Мин И поморщилась, округлила глаза и беззвучно на него шикнула. Но взгляд её был мягким, даже немного ленивым от тепла. Цзи Боцзай смотрел и чувствовал, как тает внутри вся его досада — как иней под лучами солнца.
Он рассмеялся — искренне, впервые за несколько дней — и, не спрашивая, снова притянул её к себе, заключив в тёплые, надёжные объятия.
Пышно и громко подкатив к воротам улицы Чанчжун, повозка остановилась. Мин И изначально думала, что ей, может, удастся выпросить пару шпилек да браслетик — и то была бы удача. Кто ж знал, что Цзи Боцзай и скажет:
— Что приглянется — бери сама.
Взор Мин И заискрился подобно звезде Бэйсинь в глубине ночного небосвода — столь же ярко и неповторимо.
— А вы не боитесь, что я наберу слишком много? — пересохшим горлом сглотнула она.
Цзи Боцзай лениво хмыкнул, не оборачиваясь:
— Заодно и погляжу, на что ты способна.
Услышав такое, Мин И стесняться не стала.
Золотые слитки, конечно, были бы самой выгодной покупкой, но то было бы уж слишком бесстыдно, чересчур прямолинейно. Она подумала-подумала, да и решила: лучше пройдётся по всем лавкам, по чуть-чуть. То платье возьмёт, то заколочку, то коробочку под пудру — по две-три вещи из каждого магазина.
Размах, конечно, получился впечатляющий — вскоре её и Цзи Боцзая уже провожали взглядами все знатные прохожие, оказавшиеся в этот день на улице Чанчжун-.
— А вон же Цзи Боцзай? — Чжао-сыпань придержал за локоть стоящего рядом Сыту Лина. — Разве ты не говорил, что та танцовщица у него в немилости?
Сыту Лин скользнул по улице взглядом, пожал плечами:
— Видно, сестра Мин придумала какой-то хороший способ вернуть благосклонность.
— Но если так, значит, в деле вана Пина всё ещё остаются нити, за которые можно тянуть. — Чжао Сыпань нахмурился. — Один раз совпадение — это совпадение, но, если совпадения множатся, значит, за этим стоит расчёт.
Сыту Лин покачал головой:
— Сегодня господин уже доложил Да сы всё, что выяснилось по делу. Нет смысла разводить новую суету.
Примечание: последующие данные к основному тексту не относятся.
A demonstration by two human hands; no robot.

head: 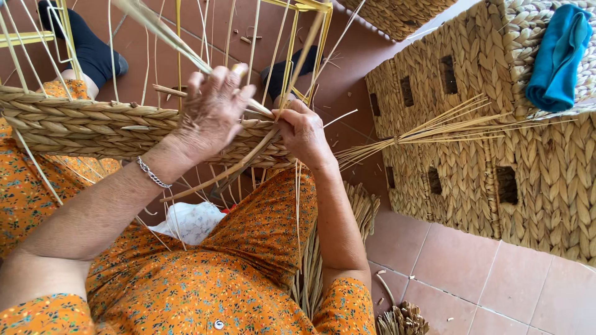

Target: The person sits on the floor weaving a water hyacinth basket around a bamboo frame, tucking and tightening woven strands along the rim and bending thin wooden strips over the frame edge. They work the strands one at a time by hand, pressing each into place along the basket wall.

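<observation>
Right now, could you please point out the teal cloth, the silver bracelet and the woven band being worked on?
Teal cloth [557, 59], head view: middle of the folded fabric.
Silver bracelet [152, 175], head view: chain across the left wrist.
Woven band [81, 127], head view: braided rows left of the hands.

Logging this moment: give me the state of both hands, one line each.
Left hand: closed on a flat straw strand, resting on the woven basket wall.
Right hand: closed, pinching a strand at the woven basket wall.
</observation>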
И правда. В его возрасте самое главное — сохранить доброе имя и спокойно дожить до отставки.
Глядя в сторону Мин И, Чжао-сыпань тихо пробормотал:
— Такая хорошая девушка, как же она попала в лапы Цзи Боцзая…
Сыту Лин тоже посмотрел на пару, но в его глазах плескалась насмешка:
— Ещё не факт, кто кому попался в лапы.